NIO's William Li says targeting premium market gives EV maker more resources for innovation
As the only Chinese car company that is now firmly established in the high-end market, NIO's founder, chairman, and CEO William Li explained the company's view on its positioning in his latest speech.
While most companies in China would choose to start at the lower end of the market, NIO has chosen the mainstream premium market from the beginning, not simply driven by sentiment, but a more rational idea, Li said in a speech delivered at a financial forum held at the PBC School of Finance, Tsinghua University, over the weekend.
(Source: PBC School of Finance, Tsinghua University.)
"I think the approach of targeting the high-end market has a higher probability of success than doing it for a market that sells for 100,000 yuan ($15,500) instead. There are many reasons behind this, including taxes and the cost of batteries," Li said.
In addition to these, Li said the key is that if the vehicle is too cheap, the company cannot afford to use a lot of new technology. "If our vehicles were priced higher, we could use some of the latest technology," he said.
Another important reason is that traditional luxury brands are doing less innovation for the Chinese market, and they are definitely slower to innovate overall.
"So that's the path we chose at the beginning, which was really difficult, and others thought we were arrogant. But looking at it today, we are benefiting from that positioning," he said.
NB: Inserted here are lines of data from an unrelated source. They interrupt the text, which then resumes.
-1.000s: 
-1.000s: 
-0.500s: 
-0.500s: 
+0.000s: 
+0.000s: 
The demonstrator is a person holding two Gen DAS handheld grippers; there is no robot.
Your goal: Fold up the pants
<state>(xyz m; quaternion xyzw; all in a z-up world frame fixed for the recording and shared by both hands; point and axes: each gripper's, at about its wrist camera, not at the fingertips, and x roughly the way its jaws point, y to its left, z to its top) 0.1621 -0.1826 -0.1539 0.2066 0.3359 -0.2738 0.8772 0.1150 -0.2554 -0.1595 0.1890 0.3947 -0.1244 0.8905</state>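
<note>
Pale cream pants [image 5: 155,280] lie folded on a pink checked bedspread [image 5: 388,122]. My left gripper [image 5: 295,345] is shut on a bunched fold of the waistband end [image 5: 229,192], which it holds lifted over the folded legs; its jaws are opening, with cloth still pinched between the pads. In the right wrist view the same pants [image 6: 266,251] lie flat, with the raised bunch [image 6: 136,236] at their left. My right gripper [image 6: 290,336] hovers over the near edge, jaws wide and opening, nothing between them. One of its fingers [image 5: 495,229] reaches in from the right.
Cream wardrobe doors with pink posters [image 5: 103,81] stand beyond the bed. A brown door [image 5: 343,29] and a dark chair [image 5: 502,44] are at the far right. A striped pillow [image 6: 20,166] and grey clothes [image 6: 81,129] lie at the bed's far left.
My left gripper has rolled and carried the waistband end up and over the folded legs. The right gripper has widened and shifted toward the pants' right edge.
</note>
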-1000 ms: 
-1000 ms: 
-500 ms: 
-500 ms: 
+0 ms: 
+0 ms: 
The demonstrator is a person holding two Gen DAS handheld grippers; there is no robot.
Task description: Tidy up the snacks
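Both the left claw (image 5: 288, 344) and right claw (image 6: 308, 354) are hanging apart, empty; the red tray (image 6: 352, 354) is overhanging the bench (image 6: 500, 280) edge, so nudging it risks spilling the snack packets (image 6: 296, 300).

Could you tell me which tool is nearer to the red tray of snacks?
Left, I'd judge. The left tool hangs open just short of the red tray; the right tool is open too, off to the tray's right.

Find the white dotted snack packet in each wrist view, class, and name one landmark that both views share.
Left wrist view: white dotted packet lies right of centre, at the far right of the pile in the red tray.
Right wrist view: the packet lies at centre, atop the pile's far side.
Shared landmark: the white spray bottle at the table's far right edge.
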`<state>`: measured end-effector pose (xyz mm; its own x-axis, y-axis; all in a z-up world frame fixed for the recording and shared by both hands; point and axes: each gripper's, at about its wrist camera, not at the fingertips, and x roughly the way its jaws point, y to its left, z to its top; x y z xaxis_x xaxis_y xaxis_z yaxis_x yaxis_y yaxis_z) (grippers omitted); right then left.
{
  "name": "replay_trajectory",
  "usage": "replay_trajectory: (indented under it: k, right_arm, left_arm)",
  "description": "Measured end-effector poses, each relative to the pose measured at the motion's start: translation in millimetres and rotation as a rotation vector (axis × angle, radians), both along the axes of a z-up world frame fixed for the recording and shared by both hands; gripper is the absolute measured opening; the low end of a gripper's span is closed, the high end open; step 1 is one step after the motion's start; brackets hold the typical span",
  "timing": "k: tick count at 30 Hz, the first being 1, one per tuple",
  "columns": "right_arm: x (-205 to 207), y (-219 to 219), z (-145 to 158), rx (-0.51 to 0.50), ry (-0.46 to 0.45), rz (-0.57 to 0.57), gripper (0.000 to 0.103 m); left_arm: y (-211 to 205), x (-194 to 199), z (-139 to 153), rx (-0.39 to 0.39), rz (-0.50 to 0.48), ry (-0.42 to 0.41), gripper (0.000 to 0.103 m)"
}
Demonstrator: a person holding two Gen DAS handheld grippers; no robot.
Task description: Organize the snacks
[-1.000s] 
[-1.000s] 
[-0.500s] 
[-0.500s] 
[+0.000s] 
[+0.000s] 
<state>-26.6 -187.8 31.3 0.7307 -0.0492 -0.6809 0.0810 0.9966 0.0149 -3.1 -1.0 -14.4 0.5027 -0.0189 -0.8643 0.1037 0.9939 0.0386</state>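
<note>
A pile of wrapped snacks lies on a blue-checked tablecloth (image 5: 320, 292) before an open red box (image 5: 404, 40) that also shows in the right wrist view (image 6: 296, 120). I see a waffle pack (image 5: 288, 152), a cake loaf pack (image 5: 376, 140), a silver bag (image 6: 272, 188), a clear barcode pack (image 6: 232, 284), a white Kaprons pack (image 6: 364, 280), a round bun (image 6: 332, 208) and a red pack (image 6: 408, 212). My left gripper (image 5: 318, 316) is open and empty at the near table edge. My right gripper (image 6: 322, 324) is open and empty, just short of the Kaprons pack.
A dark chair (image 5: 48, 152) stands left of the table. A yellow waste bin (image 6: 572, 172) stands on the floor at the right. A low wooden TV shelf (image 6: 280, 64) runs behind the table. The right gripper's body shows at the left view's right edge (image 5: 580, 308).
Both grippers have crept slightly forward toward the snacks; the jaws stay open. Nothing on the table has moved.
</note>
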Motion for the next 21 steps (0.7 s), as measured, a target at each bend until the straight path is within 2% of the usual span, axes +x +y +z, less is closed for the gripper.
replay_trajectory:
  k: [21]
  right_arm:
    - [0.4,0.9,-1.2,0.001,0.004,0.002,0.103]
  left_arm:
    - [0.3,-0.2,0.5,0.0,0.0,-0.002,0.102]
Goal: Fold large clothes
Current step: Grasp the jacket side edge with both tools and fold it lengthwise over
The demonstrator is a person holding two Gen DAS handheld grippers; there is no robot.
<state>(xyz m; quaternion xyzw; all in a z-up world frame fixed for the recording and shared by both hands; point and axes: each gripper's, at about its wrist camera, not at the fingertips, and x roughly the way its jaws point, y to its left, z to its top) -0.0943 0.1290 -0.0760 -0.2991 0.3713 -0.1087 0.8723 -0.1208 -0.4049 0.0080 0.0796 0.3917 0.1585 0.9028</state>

He said that by the end of April this year, NIO had delivered a cumulative total of 102,803 units of the three SUVs on sale, with an average unit sales price of RMB 437,000 yuan.
That's higher than both BMW and Audi, and RMB 130,000-140,000 higher than the average selling price of Tesla, Li said.
"We've been relatively successful in gaining a foothold in the mainstream premium market, not quite a "firm foothold," but a sort of squeeze in," he said.
For the high-end positioning in the EV segment, NIO will not refer to the positioning of Tesla's Model 3 and Model Y, but to that of Model X.
The Model X delivered roughly 18,000 units in the fourth quarter of last year, and NIO delivered 17,000 units in China in that period, he said, adding that NIO delivered 20,000 units in China in the first quarter of this year, which is more than the electric car sales that include BMW, Mercedes-Benz, Audi and Tesla's high-end products combined.